E por falar no Brasil dos anos 70, a recriação de época é impecável. É possível sentir o calor, o cheiro, o tempo das coisas. Kleber Mendonça Filho constrói uma ambientação que não apenas reproduz o passado, mas o faz pulsar em cada plano. Um exemplo marcante é a sequência passada no cinema São Luiz. Armando chega ao local e aguarda Elza (Maria Fernanda Cândido) e Valdemar (Thomás Aquino), que acabam de sair de uma sessão de Tubarão, eles conversam longamente, sem pressa, o filme respeita o ritmo das pessoas e dos lugares. Quando Armando finalmente deixa a sala, sai por uma porta lateral e se depara com um carnaval de rua, que o engole por completo, a transição de cena é magistral. Já no terceiro ato, Kleber entrega sua melhor sequência, uma perseguição pelas ruas e galerias de Recife, filmada com energia e precisão que remetem ao cinema de Brian De Palma, absolute cinema.
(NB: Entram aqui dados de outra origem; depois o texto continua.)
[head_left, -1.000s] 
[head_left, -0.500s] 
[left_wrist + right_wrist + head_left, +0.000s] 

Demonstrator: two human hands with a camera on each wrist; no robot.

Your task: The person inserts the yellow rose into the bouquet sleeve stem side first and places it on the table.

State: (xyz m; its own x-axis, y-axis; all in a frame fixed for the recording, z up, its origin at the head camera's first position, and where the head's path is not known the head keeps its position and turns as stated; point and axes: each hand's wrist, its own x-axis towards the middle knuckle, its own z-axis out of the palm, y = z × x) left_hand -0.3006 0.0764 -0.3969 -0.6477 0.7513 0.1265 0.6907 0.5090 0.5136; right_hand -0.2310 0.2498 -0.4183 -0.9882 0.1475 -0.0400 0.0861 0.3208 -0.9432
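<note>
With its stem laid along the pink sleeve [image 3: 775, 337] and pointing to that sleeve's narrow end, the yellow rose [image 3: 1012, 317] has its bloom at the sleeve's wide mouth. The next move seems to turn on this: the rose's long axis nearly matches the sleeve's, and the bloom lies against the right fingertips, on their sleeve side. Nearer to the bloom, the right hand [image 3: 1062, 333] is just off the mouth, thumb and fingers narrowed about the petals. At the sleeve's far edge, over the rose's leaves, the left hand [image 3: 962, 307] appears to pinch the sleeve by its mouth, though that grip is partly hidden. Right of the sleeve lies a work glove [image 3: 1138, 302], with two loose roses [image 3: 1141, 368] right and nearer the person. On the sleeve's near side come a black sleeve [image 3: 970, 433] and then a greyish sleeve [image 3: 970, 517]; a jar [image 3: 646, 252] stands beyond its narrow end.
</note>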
O Agente Secreto é um filme que só cresce depois de assisti-lo. Às vezes me pego pensando em pequenos detalhes, cenas que duram segundos — como aquela em que uma moça que trabalha no apartamento da personagem de Hermila Guedes faz uma careta. O que ela estava pensando? O que Kleber Mendonça quis transmitir? Penso nas interpretações, todas dentro do tom, uma coisa meio Robert Altman, e claro, em Wagner Moura, que está sensível, sutil e hipnótico. Quanto mais penso no filme, mais eu gosto, e o que isso quer dizer? Acho que O Agente Secreto é um filmaço!